Words With These United States

These United States are bringing their folky-rock stomp to the Black Cat this Saturday, May 15th. And what might you be in for? Check out the pulsing urgency of their live performance of “I Want You To Keep Everything” at the 2009 CMJ Music Marathon here. I spoke to lead singer Jesse Elliott this week via email about the band’s territorial preferences, future recording plans, and Elliott's apparent Phil Jackson mancrush.

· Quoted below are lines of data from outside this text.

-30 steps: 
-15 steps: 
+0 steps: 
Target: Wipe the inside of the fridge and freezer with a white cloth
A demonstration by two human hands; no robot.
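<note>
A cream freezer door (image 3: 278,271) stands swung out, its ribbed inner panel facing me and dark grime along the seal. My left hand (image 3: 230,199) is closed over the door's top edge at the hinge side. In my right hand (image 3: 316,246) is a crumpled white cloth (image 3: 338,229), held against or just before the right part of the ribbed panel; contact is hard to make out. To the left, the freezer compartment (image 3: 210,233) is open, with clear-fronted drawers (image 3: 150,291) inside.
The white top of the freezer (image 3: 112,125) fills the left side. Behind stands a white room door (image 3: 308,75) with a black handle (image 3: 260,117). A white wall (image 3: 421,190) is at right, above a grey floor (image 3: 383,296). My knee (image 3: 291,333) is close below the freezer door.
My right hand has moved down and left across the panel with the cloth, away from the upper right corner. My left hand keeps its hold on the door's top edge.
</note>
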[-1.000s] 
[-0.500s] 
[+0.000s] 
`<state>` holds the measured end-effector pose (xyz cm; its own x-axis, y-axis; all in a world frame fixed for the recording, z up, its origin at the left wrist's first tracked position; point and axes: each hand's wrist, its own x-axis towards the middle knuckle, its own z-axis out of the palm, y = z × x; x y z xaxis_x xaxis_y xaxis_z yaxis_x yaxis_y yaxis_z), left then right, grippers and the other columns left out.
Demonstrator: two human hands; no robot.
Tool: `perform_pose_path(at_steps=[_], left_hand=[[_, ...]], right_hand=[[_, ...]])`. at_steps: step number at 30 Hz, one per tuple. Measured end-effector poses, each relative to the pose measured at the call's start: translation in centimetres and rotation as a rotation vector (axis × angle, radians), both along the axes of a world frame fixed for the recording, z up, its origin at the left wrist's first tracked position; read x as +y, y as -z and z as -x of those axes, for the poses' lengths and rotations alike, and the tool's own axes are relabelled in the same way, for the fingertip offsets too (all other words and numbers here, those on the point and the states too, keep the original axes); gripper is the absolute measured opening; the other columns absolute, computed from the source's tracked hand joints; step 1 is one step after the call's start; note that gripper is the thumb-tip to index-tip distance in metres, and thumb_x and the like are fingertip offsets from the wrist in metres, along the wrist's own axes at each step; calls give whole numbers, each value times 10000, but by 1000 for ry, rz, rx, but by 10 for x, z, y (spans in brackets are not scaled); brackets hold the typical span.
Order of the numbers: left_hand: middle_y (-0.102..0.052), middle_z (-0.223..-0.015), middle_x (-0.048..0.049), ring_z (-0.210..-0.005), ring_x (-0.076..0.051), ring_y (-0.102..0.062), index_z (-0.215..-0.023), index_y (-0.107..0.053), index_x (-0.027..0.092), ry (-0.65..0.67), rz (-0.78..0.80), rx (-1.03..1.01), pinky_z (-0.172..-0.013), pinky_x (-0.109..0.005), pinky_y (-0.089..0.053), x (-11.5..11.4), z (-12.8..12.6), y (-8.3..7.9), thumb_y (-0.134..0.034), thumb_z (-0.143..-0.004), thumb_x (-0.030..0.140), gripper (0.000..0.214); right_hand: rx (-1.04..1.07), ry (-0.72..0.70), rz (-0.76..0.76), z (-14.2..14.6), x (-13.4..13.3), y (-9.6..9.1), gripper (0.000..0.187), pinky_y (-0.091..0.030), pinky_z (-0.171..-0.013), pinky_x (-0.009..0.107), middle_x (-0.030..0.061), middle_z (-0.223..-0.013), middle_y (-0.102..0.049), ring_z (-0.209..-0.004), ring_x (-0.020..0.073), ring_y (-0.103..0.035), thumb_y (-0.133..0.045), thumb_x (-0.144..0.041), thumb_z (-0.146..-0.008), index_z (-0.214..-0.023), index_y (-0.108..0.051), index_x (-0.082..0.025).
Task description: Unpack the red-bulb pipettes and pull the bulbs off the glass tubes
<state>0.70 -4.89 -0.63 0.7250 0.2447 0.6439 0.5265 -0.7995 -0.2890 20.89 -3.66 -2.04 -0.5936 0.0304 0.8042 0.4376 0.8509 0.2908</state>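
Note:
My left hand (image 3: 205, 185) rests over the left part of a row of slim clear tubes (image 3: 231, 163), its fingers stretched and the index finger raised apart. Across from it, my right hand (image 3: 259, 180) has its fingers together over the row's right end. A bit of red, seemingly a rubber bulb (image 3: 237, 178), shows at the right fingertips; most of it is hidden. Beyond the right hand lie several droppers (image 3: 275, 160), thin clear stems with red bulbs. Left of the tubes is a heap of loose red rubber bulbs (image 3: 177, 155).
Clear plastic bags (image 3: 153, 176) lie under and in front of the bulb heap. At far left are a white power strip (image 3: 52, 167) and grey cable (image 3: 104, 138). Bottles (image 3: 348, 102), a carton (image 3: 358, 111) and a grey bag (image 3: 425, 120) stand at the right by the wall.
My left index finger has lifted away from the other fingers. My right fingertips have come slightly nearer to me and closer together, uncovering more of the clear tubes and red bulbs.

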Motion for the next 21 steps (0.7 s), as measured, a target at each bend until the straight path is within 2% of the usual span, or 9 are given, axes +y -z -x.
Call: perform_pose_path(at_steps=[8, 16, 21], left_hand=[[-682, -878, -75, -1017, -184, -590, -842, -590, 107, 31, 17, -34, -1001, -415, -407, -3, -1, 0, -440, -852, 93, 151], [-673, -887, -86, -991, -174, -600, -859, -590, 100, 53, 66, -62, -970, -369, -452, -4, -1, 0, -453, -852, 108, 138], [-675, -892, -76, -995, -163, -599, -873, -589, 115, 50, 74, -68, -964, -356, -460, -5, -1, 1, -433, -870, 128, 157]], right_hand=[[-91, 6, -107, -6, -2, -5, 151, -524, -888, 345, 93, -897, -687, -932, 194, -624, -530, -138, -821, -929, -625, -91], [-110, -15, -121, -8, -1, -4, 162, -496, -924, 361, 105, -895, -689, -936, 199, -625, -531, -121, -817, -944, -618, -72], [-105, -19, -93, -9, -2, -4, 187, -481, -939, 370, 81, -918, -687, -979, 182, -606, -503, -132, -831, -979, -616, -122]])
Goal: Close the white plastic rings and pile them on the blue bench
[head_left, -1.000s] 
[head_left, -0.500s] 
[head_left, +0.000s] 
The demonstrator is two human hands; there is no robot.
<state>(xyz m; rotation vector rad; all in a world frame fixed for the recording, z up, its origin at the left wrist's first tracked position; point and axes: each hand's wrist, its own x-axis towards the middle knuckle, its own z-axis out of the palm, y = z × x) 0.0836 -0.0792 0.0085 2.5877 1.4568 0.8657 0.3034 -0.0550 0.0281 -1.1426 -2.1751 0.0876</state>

So you've gotten a chance to tour around the nation, and now inquiring minds want to know – have you finally decided on a favorite state?
As with most things in These United States, this would be a matter of serious internal contention. Tom would go with Texas, maybe cause we’ve been here all this week and the weather’s been amazing and the crowds’ve been raucous. Justin’s thinking Kentucky – that’s where he’s from, and occasionally makes it back to when we’re not touring. In this sense, Justin’s keeping it very real. Colin’s seconding the vote for the Bluegrass State. “Anywhere but Pennsylvania,” Robby says – just to spite Tom. That’s where Tom’s from. In this sense, Robby is keeping it somewhat real. If I could live in the mountains of Idaho and somehow make Chicago and Denver and New York and Detroit and San Francisco all come to me on alternating weekends, I’d be in a state of total bliss.

What are you most proud of about your most recent album, Everything Touches Everything?
It’s the first record we did with the 5 of us here now, so in that sense it’s a new direction for us. We had a bit more time to work on it than the first two, and getting all the tracking done at Inner Ear with T.J. Lipple was a blast – nice to do that right in our own backyard in DC. We also love the album art, by this guy John Malloy, a truly amazing graphic novelist from Baltimore.

And anything up your collective recording sleeves for the future?
Definitely. July 20th. What Lasts. Be there or be square.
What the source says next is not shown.